Rencontres du 3ème type (1977) de Steven Spielberg

Spielberg est souvent présenté comme le cinéaste de la famille, tant parce qu’il s’adresse à un grand public, que par la récurrence dans ses films des représentations de la famille, qu’elle soit éclatée, problématique ou unie. Jeff Nichols, au fil de ses œuvres et particulièrement dans Midnight Special, assume l’héritage spielbergien autant qu’il s’en détache. On peut en effet considérer le film de Nichols comme un Rencontres du troisième type inversé. Alors que le cinéma de Spielberg privilégie une rhétorique de l’émotion très sensible des relations familiales, Nichols met en scène les affects avec sobriété, les laissant émerger dans les regards et les gestes retenus des acteurs.
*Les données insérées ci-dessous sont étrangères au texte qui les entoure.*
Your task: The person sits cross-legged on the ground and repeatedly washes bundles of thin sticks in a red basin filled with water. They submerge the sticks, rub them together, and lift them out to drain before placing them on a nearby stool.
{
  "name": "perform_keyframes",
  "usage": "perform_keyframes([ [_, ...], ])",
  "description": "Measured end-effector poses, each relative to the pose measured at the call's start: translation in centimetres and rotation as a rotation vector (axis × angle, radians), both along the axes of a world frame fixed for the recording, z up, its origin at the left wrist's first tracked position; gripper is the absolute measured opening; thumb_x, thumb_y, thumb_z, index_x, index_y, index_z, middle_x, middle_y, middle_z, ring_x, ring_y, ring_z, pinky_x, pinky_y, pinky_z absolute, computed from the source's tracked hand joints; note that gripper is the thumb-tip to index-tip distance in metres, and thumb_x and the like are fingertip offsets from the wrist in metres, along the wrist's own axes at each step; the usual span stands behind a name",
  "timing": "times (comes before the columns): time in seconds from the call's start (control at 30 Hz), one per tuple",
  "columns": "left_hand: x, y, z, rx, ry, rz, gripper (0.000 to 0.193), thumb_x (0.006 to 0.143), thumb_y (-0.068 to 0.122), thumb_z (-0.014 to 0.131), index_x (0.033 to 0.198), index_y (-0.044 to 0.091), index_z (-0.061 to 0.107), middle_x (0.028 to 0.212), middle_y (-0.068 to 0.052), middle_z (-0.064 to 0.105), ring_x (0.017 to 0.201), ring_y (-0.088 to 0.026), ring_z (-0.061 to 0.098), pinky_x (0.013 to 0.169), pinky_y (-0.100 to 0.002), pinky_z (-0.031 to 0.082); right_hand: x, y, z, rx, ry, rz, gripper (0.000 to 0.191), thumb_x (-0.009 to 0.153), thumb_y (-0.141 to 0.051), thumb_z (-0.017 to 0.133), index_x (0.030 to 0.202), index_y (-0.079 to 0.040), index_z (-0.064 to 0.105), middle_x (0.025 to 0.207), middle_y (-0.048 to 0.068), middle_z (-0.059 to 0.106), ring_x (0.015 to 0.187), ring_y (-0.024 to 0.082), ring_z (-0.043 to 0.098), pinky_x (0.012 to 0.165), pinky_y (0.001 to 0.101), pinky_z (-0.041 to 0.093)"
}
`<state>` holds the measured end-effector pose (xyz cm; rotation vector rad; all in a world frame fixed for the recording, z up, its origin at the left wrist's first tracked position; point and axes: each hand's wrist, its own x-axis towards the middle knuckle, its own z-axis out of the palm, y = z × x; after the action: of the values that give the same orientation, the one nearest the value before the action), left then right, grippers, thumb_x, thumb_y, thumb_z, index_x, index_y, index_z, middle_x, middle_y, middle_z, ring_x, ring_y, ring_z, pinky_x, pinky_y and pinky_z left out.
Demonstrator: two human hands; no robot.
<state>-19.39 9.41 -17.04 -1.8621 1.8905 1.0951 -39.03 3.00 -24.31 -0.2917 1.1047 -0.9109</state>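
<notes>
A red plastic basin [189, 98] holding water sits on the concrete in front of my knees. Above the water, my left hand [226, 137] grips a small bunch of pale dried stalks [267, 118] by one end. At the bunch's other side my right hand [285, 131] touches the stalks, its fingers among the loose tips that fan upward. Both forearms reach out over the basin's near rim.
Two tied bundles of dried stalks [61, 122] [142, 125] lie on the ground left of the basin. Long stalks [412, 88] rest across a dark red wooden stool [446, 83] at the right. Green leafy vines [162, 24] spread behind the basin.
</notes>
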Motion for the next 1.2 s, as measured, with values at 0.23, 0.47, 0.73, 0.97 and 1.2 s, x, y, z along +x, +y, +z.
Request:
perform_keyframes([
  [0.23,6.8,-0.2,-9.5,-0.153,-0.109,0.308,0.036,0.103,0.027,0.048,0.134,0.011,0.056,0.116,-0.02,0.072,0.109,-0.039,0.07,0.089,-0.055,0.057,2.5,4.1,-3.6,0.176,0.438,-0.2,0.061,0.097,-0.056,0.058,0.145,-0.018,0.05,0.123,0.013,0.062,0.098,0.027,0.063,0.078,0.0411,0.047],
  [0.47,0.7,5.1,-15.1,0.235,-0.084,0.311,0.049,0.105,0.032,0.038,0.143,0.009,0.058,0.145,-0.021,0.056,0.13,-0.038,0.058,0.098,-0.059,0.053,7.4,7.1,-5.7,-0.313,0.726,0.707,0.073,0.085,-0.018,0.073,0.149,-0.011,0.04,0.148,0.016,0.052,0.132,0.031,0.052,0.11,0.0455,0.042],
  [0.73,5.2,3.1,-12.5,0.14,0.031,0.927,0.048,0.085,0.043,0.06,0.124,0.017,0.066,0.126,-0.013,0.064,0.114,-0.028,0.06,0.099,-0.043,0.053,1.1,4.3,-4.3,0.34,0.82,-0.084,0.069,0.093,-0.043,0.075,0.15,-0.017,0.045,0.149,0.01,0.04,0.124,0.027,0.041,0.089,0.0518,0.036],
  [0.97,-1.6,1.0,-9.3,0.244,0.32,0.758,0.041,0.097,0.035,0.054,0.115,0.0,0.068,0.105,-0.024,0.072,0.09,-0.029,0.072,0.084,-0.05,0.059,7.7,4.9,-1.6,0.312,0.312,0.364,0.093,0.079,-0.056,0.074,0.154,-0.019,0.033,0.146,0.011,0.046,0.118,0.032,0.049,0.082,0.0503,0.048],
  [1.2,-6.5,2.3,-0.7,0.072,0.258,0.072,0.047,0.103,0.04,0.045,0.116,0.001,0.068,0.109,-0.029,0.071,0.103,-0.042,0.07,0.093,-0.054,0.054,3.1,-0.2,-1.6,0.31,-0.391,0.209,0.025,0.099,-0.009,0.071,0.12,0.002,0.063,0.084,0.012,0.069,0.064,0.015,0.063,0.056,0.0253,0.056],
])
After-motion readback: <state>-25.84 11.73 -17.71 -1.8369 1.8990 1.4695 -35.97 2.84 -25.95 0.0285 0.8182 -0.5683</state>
L’inversion la plus spectaculaire reste celle de la représentation du père. Bien que partageant le même prénom, le Roy de Spielberg (Richard Dreyfuss) est caractérisé par son immaturité, en tant que mari et en tant que père. La séquence de repas met en scène la position problématique de Roy, face à son fils aîné , dans un plan jouant sur la profondeur du champ pour signifier la déchéance du père, soumis à des obsessions irrationnelles et puériles, sous le regard de son fils. Le Roy de Nichols est strictement l’inverse, ne cessant de multiplier les gestes et les actions de protection envers son fils, tout en acceptant qu’il vive finalement sans lui. Il assume son rôle de père en accompagnant son fils vers son destin.

Ces différences n’empêchent pas de considérer Spielberg comme une influence majeure de Nichols tant les deux réalisateurs sont également obsédés par la (re)constitution de la cellule familiale et par l’impact de l’Autre (extra-terrestre, dinosaure, requin, pirate, robot, géant, etc) sur ce fragile édifice.
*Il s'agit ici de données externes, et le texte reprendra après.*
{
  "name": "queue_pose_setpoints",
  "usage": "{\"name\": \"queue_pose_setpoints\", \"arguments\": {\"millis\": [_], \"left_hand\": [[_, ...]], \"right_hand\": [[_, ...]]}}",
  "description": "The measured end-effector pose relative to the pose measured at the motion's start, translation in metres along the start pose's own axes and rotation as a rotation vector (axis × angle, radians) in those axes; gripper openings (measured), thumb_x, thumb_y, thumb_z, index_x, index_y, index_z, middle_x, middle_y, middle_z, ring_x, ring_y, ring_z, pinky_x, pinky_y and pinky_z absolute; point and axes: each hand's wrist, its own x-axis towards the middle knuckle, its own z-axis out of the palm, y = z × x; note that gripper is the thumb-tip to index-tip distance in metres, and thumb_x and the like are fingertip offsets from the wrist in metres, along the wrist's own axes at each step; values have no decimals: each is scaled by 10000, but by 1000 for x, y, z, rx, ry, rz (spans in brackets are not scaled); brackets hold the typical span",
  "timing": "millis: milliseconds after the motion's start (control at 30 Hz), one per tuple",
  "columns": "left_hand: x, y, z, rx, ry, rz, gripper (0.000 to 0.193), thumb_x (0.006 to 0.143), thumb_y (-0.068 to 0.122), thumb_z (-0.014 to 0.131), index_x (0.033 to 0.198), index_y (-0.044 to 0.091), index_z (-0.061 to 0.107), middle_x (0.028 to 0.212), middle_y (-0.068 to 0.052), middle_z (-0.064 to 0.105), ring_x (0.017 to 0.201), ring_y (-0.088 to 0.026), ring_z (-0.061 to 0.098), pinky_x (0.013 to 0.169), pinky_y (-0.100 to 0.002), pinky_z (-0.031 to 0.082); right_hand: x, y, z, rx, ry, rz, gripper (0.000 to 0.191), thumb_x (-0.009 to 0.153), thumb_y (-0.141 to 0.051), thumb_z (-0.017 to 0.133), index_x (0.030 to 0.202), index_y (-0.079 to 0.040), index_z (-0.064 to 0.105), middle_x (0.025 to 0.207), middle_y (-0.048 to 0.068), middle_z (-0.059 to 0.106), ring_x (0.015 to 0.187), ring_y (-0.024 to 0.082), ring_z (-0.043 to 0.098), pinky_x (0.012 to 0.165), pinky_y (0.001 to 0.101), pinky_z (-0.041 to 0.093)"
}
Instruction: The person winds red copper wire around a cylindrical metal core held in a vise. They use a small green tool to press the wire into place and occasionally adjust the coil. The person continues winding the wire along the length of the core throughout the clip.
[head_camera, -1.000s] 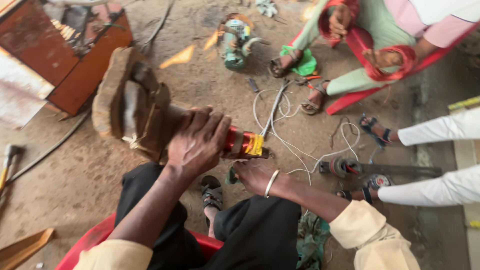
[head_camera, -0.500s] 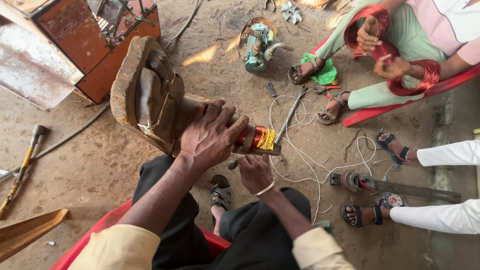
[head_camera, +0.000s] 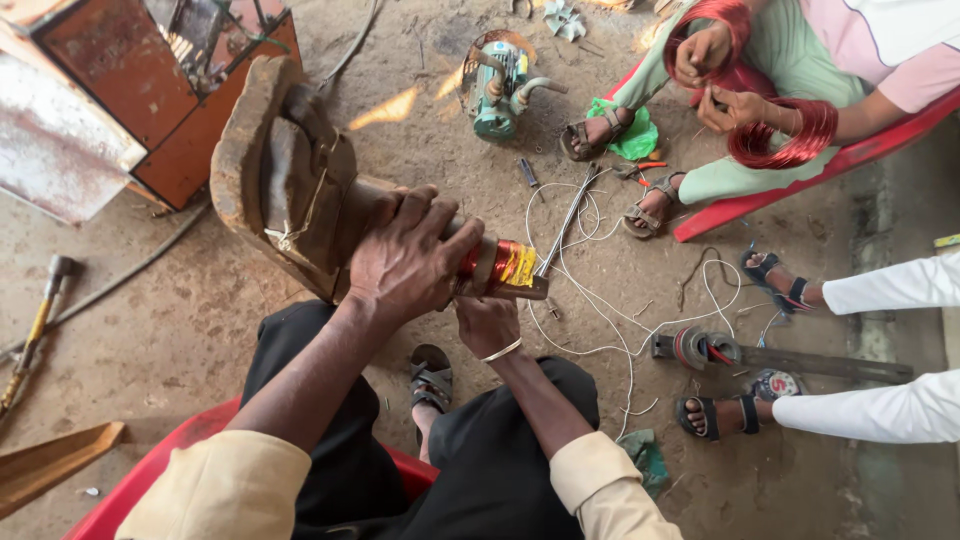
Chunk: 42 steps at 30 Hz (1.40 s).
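a copper-wound coil (head_camera: 497, 264) with a yellow band sits at centre frame on the end of a worn wooden former (head_camera: 290, 185). the step looks like seating or tightening the winding; the next move likely calls for a steady grip and even pressure. the left hand (head_camera: 405, 255) is clenched over the former just beside the coil; the right hand (head_camera: 487, 322) grasps it from beneath. white wires (head_camera: 600, 300) trail over the floor at right.
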Motion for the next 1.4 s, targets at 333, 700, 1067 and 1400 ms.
{"name": "queue_pose_setpoints", "arguments": {"millis": [333, 700, 1067, 1400], "left_hand": [[4, -2, -3, 22, -54, 7, 608, 750, 442, 740, 1321, 257, 647, 1321, -77, 602, 1328, -333, 485, 1064, -527, 346], [2, -5, -3, 110, -30, 8, 565, 767, 377, 724, 1319, 279, 652, 1320, -55, 610, 1323, -302, 510, 1063, -528, 353], [1, -2, -2, 111, -36, 17, 576, 761, 287, 719, 1332, 272, 645, 1321, -52, 610, 1322, -305, 511, 1062, -529, 358], [3, -1, -5, 99, -47, 10, 509, 793, 340, 702, 1294, 270, 650, 1309, -58, 611, 1317, -301, 511, 1055, -529, 354]], "right_hand": [[7, -11, -18, -5, 165, -129, 290, 847, -106, 672, 1135, -94, 702, 890, 158, 726, 834, 362, 708, 804, 527, 530], [6, 1, 4, 2, -18, 36, 165, 921, -162, 662, 1065, -136, 738, 793, 162, 722, 763, 343, 724, 755, 500, 560], [7, -6, -2, 34, 121, -86, 257, 871, -99, 653, 1108, -141, 742, 965, 158, 753, 860, 348, 734, 796, 508, 564], [4, -1, 6, 32, 24, 0, 164, 920, -154, 642, 1046, -168, 746, 766, 124, 731, 716, 320, 732, 709, 502, 566]]}}
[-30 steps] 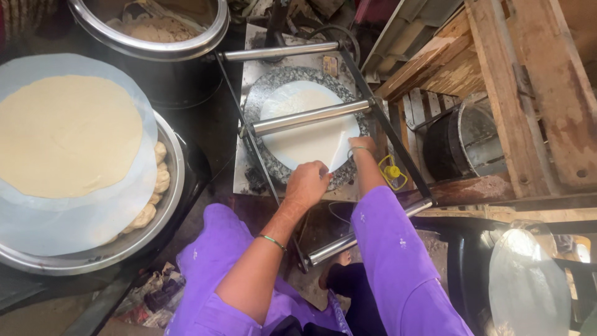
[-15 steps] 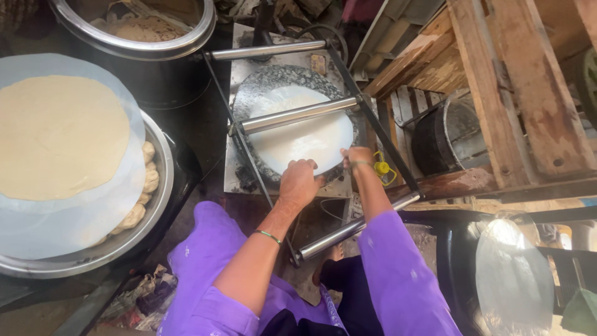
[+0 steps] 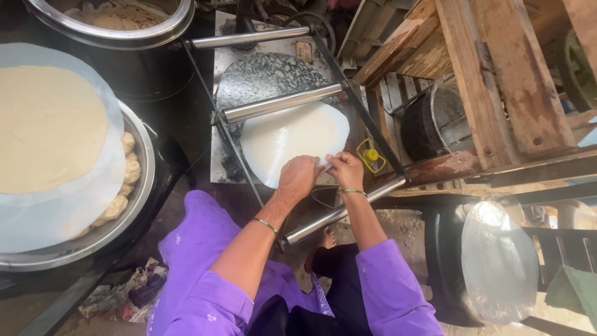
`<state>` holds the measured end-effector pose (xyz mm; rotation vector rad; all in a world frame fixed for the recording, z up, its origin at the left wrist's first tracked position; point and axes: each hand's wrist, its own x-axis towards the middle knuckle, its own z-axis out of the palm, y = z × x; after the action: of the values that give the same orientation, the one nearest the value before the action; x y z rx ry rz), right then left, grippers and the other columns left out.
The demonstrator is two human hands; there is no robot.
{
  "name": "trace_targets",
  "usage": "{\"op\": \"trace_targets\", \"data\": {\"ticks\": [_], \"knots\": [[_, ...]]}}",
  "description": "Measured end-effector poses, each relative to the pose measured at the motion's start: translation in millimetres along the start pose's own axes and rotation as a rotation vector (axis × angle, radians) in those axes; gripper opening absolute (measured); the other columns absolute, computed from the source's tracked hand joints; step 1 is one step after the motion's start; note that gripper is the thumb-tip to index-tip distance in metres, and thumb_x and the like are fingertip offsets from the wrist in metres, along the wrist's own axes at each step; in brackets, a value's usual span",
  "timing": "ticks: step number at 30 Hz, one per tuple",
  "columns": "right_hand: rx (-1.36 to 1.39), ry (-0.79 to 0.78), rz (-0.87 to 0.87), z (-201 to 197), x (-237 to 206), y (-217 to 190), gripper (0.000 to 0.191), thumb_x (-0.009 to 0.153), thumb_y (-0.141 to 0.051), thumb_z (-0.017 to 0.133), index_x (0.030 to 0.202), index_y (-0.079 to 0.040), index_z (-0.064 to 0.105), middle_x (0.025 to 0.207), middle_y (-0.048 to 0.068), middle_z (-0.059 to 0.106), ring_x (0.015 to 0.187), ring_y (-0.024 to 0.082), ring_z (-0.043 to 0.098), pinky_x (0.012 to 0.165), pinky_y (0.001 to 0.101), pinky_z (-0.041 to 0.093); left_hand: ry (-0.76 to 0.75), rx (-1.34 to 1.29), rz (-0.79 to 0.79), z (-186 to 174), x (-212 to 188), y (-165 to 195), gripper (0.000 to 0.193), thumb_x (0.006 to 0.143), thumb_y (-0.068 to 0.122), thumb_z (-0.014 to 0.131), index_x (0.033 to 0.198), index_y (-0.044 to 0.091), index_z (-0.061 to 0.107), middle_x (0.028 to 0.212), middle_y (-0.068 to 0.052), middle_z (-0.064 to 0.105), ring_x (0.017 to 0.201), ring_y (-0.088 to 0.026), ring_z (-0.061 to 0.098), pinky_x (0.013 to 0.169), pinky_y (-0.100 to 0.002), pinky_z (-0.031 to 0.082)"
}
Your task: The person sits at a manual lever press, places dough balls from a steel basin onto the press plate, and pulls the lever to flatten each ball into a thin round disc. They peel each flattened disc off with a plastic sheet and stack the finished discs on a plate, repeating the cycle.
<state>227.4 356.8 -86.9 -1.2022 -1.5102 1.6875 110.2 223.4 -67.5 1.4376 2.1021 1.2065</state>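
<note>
A thin white round sheet (image 3: 292, 134) lies on a speckled grey stone disc (image 3: 261, 74), partly under a steel roller bar (image 3: 283, 102) that crosses it. My left hand (image 3: 300, 177) and my right hand (image 3: 345, 168) are side by side at the sheet's near edge. Both pinch that edge, the right hand at a small lifted corner. Purple sleeves cover both my upper arms, and a thin bangle sits on each wrist. A second steel bar (image 3: 339, 211) runs below my hands.
At the left, a wide steel tray (image 3: 140, 186) holds dough balls and a flattened dough round (image 3: 46, 127) on a pale sheet. A steel pot (image 3: 124, 28) stands behind it. A wooden frame (image 3: 491, 87), a black pot (image 3: 429, 124) and a clear round sheet (image 3: 497, 261) are on the right.
The white sheet has slid toward me from under the roller, baring the far part of the stone disc. Both hands have closed in on its near edge.
</note>
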Motion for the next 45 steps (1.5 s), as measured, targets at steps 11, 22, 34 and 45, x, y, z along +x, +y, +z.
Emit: {"op": "trace_targets", "data": {"ticks": [11,22,34,45], "knots": [[-0.051,0.317,-0.252,25.8,4.5,-5.0,0.063,0.086,-0.010,0.085,0.130,0.005,0.044,0.108,0.020,0.072,0.091,0.024,0.072,0.077,0.0375,0.060,0.175,-0.268,-0.427,9.2,15.4,-17.6,0.024,0.095,0.026,0.063,0.090,0.006,0.076,0.087,-0.023,0.072,0.086,-0.045,0.069,0.078,-0.052,0.054],[0.235,-0.022,0.225,-30.6,6.4,-48.5,0.046,0.093,-0.006,0.069,0.134,0.007,0.055,0.131,0.022,0.067,0.119,0.032,0.069,0.107,0.0465,0.056,0.282,-0.925,-0.507,-3.8,32.1,-40.6,0.027,0.099,0.020,0.067,0.087,-0.002,0.077,0.080,-0.023,0.071,0.072,-0.040,0.065,0.063,-0.047,0.048],[0.252,-0.036,-0.081,-183.6,16.8,-178.2,0.042,0.104,-0.011,0.072,0.142,0.003,0.061,0.131,0.013,0.069,0.116,0.027,0.069,0.105,0.0416,0.057,0.515,-0.094,-0.528,-109.0,8.5,-106.2,0.021,0.093,0.018,0.064,0.086,0.001,0.074,0.085,-0.026,0.072,0.085,-0.044,0.071,0.076,-0.055,0.057],[-0.198,-0.514,-0.431,87.8,-91.7,-314.8,0.046,0.102,-0.008,0.067,0.143,0.009,0.055,0.135,0.017,0.068,0.123,0.030,0.071,0.111,0.0433,0.059,0.532,-0.142,-0.544,-129.3,-5.3,-80.1,0.014,0.082,0.003,0.062,0.084,-0.002,0.076,0.091,-0.029,0.072,0.089,-0.046,0.073,0.080,-0.052,0.060]]}}
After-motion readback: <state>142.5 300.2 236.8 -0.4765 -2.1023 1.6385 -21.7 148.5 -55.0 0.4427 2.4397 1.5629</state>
Starman (1984) de John Carpenter

Thématiquement et esthétiquement, Midnight Special doit aussi beaucoup à ce film mal-aimé de John Carpenter. On y retrouve un extra-terrestre pacifique (interprété par Jeff Bridges) qui doit rejoindre un endroit précis pour retrouver les siens. Surtout, le film met en scène deux univers, celui du couple Jennie / Scott et celui des agences gouvernementales qui les poursuivent. Comme dans Midnight Special, les fuyards sont plutôt filmés dans les grands espaces américains, dans la nature, privilégiant une gamme chromatique chaude. Les poursuivants sont plus statiques, filmés dans des espaces confinés et technologiques aux couleurs froides. La narration du film se fait selon un montage alterné (que l’on retrouve à la fin de Midnight Special) mettant en scène ces deux mondes, qui ne partageront le même cadre qu’en fin de film, dans la contemplation de la planète extraterrestre.
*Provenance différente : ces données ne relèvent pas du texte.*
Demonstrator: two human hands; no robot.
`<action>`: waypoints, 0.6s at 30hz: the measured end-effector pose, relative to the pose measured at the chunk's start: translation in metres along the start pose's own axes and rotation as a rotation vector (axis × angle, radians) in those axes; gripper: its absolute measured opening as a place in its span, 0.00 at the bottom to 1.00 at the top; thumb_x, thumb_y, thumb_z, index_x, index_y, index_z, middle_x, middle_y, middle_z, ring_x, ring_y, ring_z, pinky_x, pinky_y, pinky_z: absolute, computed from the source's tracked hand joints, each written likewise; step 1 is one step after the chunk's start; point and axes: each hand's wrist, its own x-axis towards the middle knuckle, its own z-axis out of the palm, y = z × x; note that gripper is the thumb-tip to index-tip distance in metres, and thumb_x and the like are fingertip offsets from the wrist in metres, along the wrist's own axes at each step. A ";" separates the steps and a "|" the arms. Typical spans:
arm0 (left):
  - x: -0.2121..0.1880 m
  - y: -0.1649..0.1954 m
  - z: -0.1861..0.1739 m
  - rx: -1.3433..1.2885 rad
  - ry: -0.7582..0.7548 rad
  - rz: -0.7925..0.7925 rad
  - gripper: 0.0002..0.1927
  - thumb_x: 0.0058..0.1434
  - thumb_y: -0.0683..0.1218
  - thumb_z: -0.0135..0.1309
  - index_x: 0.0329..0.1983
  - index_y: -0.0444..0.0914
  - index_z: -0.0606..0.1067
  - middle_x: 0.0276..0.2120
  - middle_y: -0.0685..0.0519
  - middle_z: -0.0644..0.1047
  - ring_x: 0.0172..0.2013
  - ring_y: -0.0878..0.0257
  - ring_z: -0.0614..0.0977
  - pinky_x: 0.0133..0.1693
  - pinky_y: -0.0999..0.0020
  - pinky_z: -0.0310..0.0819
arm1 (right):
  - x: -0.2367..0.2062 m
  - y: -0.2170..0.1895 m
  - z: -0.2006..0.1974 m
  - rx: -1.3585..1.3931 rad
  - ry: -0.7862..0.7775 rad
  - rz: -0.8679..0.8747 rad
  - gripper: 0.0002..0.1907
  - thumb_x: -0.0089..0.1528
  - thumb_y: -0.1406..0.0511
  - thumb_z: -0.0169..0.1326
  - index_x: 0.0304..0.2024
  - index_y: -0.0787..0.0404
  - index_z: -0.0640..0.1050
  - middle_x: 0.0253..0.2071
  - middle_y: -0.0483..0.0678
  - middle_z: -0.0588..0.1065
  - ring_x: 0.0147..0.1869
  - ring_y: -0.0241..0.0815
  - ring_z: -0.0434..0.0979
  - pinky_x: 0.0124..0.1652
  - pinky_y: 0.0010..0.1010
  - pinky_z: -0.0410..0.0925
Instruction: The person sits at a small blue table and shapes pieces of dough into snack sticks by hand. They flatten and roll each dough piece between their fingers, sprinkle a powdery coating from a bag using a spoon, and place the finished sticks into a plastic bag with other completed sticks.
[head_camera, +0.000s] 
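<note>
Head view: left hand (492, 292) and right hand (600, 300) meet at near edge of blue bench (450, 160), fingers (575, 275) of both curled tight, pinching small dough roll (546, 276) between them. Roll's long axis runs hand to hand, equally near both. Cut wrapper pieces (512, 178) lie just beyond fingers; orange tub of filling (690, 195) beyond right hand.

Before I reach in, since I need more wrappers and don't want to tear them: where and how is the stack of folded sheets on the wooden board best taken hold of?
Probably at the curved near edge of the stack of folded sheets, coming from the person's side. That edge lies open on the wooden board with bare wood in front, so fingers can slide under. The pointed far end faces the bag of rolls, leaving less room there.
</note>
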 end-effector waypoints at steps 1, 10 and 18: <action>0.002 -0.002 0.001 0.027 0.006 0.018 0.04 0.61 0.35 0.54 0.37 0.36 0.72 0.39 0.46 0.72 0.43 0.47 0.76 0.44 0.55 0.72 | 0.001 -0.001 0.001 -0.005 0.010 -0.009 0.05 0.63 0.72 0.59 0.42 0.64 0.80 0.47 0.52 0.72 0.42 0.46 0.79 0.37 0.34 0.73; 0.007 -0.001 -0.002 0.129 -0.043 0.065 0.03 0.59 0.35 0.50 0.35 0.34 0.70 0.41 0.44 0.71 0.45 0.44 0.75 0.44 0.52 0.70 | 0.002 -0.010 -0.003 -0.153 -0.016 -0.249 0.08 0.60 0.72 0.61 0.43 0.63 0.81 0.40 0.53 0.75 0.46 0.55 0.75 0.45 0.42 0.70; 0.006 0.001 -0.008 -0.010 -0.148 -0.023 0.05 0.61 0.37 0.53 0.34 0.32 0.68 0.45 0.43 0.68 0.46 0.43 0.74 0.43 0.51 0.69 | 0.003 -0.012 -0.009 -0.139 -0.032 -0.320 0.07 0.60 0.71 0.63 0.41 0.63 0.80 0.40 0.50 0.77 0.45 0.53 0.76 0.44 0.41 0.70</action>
On retrouve également le personnage clef, à la fois du côté des militaires et en marge, qui permettra la fuite de Scott dans Starman et de Alton dans Midnight Special. Cette figure de médiateur (joué par Adam Driver dans le film de Nichols et par Charles Martin Smith dans celui de Carpenter) porte sa marginalité dans sa tenue et dans son empathie pour l’individu poursuivi (Alton ou Scott), qu’il finit par croire et par aider, au risque de perdre son travail.



Take Shelter (2011) de Jeff Nichols

La cohérence esthétique et thématique qui unit les films de Jeff Nichols est telle que l’on pourrait considérer qu’ils sont tous une relecture de la même histoire, dans un genre différent. Cette parenté est particulièrement flagrante avec Take Shelter, le second long métrage du réalisateur. On y retrouve, dès la première scène, ce qui fait la force de Midnight Special. Tout d’abord l’intrusion d’un danger dans la cellule familiale (ici, la menace d’une catastrophe naturelle et de la folie). Ici encore, le personnage principal est un père (toujours joué par Michael Shannon, acteur fétiche de Nichols) animé par le désir de protéger sa famille, par tous les moyens. La nature et les grands espaces américains constituent le décor privilégié de cette fuite à domicile (le père va aménager un abri pour sa famille dans son jardin). Take Shelter est ponctué de plans de ciels à la fois menaçants et sublimes, de branches d’arbres ondulants doucement dans le vent ou terrassées par la tempête. La nature, comme dans Midnight Special, est un point d’ancrage rassurant, mais aussi une source d’angoisse. Enfin, Take Shelter, comme Midnight Special, privilégient les lectures multiples de l’œuvre, laissant au spectateur une grande liberté interprétative.